The recent rise in the unemployment rate may be costing the unemployed more than just their ability to pay bills. The added stress from creditor collection calls and letters can cause more than simple aggravation. When the stress level a person is under increases it can also affect health in several ways.
The first possible change is a rise in the blood pressure level. Elevated blood pressure can affect health in several ways, being more likely to have a heart attack or Congestive Heart Failure (CHF) or stroke, blood clots, severe headaches, increase in arterial sclerosis (hardening of the arteries), increases the chance of kidney failure, or even blindness.
Another way in which this added stress affects health is to directly affect the rate of incidence of child, spousal and elder abuse. With added stress, those who have a tendency toward abuse, are more likely to abuse when under a great deal of stress. The injuries both physical and mental on those who are abused affects health. The increased stress levels on people has also caused an increase in the suicide rate. Suicide and attempted suicide rates increasing also affects the stress levels of the family members of those who commit suicide as well as those who attempt to commit suicide and their families. Stress causes many indirect costs on health.
Decreased nutrition of the foods eaten causes health problems. Eating an improper diet increases the probability of developing diabetes. Cholesterol levels and triglyceride levels are also affected by the healthiness of foods eaten. A diet high in sodium and fat also causes problems with health. Eating a poor or unhealthy diet increases the possibility of developing chronic health issues that may not have developed if the diet eaten had been better or more nutritious.
Unhealthy foods are many times cheaper than buying healthier and better quality foods.
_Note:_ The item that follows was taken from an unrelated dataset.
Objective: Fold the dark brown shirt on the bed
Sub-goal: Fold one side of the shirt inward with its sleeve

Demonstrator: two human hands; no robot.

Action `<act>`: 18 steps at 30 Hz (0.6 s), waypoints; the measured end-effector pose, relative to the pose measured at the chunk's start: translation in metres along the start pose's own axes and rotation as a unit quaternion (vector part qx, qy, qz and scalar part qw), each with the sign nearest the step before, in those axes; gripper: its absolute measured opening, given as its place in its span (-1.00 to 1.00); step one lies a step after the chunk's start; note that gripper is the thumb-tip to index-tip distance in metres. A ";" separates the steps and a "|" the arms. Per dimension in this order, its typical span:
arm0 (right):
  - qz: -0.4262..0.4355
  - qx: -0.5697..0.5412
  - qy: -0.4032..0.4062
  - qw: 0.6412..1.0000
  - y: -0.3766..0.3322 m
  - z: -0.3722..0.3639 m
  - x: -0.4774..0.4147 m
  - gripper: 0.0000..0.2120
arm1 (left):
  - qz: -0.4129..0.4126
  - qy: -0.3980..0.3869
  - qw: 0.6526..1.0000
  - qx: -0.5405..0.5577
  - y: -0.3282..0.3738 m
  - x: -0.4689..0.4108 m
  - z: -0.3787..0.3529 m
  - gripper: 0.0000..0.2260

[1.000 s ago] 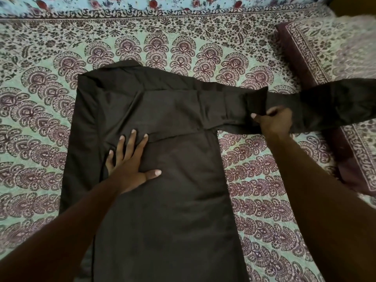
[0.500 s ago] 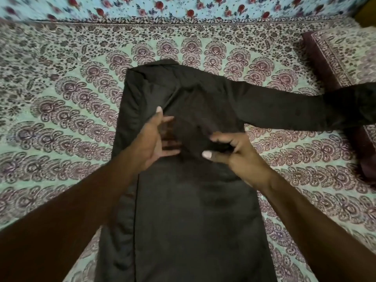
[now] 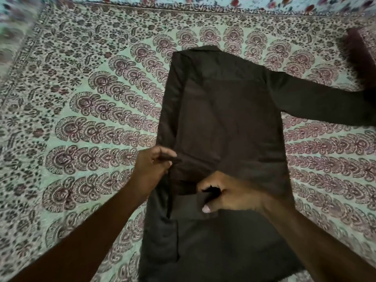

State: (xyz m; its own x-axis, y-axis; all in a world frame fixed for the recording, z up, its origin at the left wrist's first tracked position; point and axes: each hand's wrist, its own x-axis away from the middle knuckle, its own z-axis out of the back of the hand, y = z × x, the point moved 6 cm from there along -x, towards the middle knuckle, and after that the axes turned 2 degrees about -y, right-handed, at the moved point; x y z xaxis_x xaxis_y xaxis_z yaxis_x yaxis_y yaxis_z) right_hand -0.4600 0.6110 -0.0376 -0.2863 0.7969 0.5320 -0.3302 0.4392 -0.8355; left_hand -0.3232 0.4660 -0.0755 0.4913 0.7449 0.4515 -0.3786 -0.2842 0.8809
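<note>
On the patterned bedspread [image 3: 85, 110] I see the dark brown shirt [image 3: 223, 110] lying flat, one sleeve [image 3: 317, 102] stretched right. My left hand [image 3: 151, 167] pinches its folded left edge; my right hand [image 3: 230, 195] seems, through blur, curled around cloth mid-body, arms reaching forward.

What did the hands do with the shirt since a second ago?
The right hand let go of the sleeve and came back to the shirt body; the left hand stopped pressing flat. Both now pinch the folded-in cloth lower down. The sleeve still lies out to the right.
</note>
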 end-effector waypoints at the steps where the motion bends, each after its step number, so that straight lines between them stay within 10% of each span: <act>1: -0.002 0.020 -0.009 1.000 0.001 -0.008 -0.003 -0.90 | -0.002 0.004 1.000 -0.015 -0.009 0.005 0.003 -0.63; 13: -0.008 0.240 -0.016 0.971 0.027 -0.095 -0.014 -0.80 | -0.016 -0.095 0.977 -0.189 -0.072 0.033 0.008 -0.29; 18: 0.026 0.420 -0.038 0.907 0.029 -0.123 -0.008 -0.72 | -0.042 -0.151 0.954 -0.255 -0.083 0.039 0.001 -0.16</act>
State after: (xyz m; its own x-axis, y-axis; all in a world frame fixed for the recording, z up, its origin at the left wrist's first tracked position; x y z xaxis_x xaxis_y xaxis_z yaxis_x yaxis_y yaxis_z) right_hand -0.3565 0.6686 -0.0827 -0.3715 0.7625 0.5297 -0.8734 -0.0935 -0.4779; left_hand -0.2720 0.5186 -0.1307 0.7114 0.5226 0.4699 -0.6222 0.1575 0.7668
For those who qualify for food stamps, less expensive foods may be chosen to make the amount given in food stamps last longer. In many situations, people who do not have children, do not qualify for food stamps or monetary assistance programs. Food banks limit the number of times assistance can be received, and the foods donated are usually of less nutritional value than needed to sustain a healthy diet.
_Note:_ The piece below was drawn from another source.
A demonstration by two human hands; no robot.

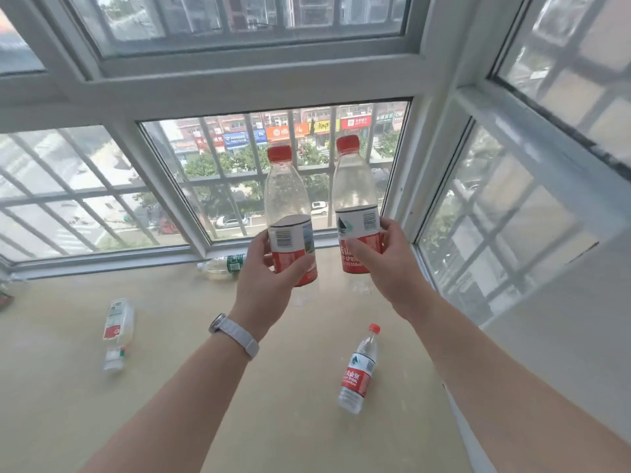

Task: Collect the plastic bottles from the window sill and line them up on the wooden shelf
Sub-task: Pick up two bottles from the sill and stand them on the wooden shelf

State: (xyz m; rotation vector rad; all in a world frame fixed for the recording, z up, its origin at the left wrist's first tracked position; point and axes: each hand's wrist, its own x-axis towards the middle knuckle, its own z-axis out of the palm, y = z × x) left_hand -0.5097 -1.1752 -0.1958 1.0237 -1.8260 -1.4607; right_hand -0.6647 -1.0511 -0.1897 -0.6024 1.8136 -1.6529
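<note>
My left hand [264, 279] grips an upright clear bottle [286, 199] with a red cap and red label, held above the beige window sill [170, 387]. My right hand [386, 264] holds a second red-capped bottle [355, 192] upright beside it, a small gap between the two. On the sill, a small red-label bottle [358, 370] stands at the right. A clear bottle with a red and white label [117, 331] lies at the left. A green-label bottle [223, 266] lies against the window frame, partly behind my left hand. The wooden shelf is out of view.
Barred windows close off the sill at the back [273, 172] and along the right side [512, 216]. A white wall [563, 336] runs down the right. A watch with a pale strap [235, 332] sits on my left wrist.
</note>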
Malnutrition or starvation, as well as, vitamin deficiencies may develop from not having enough money to buy food, availability of food banks or public assistance programs. Many times this affects adults more than children because children may qualify for free or reduced breakfast and lunch programs at school. These programs are supported by the Food and Drug Administration, through the United States Department of Agriculture. Food Stamps are also funded by the Department of Agriculture. Many adults who do not have children may not qualify for public assistance programs since these programs are geared towards families with children. The number of members of a household increases with children and increases the likelihood of being approved for these programs. The number of household members also increases the amount of food stamps received.
Being unemployed, most people cannot afford the costs for COBRA. COBRA insurance coverage is very expensive, in most cases it costs more than the employer and employee contributions for the insurance provided by the employer. Many people do not qualify for COBRA assistance, leaving the person unable to maintain health insurance coverage because of the cost. Upon being hired by most companies, there is a 90 to 180 day waiting period before being eligible for benefits, including health insurance.
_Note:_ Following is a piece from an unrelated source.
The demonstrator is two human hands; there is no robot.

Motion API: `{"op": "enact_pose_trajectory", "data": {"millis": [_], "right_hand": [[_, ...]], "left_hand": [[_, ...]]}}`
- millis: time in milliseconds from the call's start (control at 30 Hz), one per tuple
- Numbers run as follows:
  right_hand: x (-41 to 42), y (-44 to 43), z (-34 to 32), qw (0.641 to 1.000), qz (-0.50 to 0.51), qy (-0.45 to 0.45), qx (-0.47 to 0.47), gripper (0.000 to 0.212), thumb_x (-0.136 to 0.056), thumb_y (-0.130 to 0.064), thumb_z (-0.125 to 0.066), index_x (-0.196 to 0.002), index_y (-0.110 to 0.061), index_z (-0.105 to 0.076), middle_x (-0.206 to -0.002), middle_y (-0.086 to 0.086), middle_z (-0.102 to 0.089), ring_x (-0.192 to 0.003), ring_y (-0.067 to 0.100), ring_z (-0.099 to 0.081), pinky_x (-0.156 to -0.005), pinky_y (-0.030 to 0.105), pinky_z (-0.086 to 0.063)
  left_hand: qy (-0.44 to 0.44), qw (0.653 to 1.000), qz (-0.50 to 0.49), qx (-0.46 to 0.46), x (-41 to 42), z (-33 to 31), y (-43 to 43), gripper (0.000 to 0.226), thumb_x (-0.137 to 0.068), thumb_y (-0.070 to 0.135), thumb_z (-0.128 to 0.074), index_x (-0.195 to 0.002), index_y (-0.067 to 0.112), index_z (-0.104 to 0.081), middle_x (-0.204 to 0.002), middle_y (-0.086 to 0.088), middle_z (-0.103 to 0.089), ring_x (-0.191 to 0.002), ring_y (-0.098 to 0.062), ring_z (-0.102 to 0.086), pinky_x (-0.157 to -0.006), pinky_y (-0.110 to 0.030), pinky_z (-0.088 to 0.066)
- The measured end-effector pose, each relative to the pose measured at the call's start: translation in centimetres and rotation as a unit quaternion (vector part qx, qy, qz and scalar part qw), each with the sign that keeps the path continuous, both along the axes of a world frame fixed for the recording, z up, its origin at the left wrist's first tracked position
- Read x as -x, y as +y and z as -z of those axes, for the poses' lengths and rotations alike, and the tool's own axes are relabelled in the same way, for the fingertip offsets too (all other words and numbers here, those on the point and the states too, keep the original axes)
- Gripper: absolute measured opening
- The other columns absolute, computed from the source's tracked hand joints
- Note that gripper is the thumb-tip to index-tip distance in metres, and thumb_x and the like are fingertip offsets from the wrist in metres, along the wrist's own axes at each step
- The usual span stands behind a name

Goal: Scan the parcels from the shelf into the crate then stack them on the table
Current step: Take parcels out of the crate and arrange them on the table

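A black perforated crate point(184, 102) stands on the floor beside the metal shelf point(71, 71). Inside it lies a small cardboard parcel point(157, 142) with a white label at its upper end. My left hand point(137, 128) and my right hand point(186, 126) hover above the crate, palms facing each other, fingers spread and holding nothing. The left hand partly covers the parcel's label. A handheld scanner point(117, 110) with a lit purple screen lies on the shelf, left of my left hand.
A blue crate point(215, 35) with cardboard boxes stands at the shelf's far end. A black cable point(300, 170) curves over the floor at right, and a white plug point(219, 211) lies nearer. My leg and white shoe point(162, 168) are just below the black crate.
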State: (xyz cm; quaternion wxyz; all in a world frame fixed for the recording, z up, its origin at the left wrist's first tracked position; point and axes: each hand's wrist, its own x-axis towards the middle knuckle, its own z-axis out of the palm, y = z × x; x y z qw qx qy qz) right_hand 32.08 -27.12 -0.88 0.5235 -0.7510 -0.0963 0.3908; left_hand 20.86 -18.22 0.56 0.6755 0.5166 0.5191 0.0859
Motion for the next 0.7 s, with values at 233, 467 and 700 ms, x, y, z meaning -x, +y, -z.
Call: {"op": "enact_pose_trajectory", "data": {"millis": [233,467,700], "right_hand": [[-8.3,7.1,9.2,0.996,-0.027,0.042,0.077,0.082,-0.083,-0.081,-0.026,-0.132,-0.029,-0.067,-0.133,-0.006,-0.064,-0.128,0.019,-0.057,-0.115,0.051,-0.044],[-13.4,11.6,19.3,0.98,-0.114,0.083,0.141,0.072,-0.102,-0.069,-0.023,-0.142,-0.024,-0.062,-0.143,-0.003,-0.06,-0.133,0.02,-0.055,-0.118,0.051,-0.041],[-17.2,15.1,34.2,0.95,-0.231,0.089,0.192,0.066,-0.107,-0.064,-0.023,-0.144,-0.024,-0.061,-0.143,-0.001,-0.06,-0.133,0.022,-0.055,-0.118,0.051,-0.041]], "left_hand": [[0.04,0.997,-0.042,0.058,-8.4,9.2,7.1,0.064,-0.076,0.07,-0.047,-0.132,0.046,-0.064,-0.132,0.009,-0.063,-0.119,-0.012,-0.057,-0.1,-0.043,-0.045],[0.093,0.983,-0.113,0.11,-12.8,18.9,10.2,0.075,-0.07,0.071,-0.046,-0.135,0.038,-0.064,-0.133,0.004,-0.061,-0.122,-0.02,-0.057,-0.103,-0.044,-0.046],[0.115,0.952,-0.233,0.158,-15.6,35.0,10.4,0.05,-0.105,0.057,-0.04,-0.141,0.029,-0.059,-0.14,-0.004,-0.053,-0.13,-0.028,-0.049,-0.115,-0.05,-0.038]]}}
No longer having health insurance coverage, most people are less likely to see a doctor immediately upon noticing a health issue. Health problems are usually more severe before a person actually seeks medical attention. These medical conditions may have been easier to resolve if they had been treated earlier. Having to pay out of pocket for medical care, many people would seek out medical care sooner if covered by medical insurance.
Hoping a medical condition will resolve itself or attempting to self diagnose and self treat medical issues prior to seeking medical attention for illness, injury and disease is much more common. Unemployed workers may no longer have prescription drug coverage and may not be able to afford medications for chronic medical conditions and acute illnesses or injuries.
Being homeless can contribute to many health issues. Diseases and medical conditions such as tuberculosis, as well as, other communicable diseases such as head lice, body lice, hepatitis, flu, pneumonia, or colds can be contracted from living or staying in shelters in addition to other public areas. Frost bite, chigger bites, flea bites and other medical problems can arise from living and sleeping outside. Many shelters do not have anywhere for the homeless to cook, leading to decreased nutrition by eating instant foods which do not have to be cooked.
In many ways, the financial crisis is costing the public and taxpayers more than just money. The added medical costs, though indirect, still have to be paid for…by taxpayers, most likely. There is increased demand on charities and public assistance agencies. The costs incurred by the financial crisis on society are more than monetary. The added financial stress continues to cause deterioration of the family unit.
The higher number of unemployed people increases the theft rate, in addition to the increased suicide and attempted suicide rate, and the increase in the number of abused children, spouses and elderly people. The costs on health add to the tally in more ways than usually recognized. Many of our politicians do not recognize the costs to our society, country and world that are not monetary.
The entire costs of the financial crisis may not be completely recognized for many years, there may be even more costs that are not evident at this time. The costs of financial crisis must be addressed and not made worse by pretending the crisis does not exist, or glossing over and making believe the financial system is in recovery.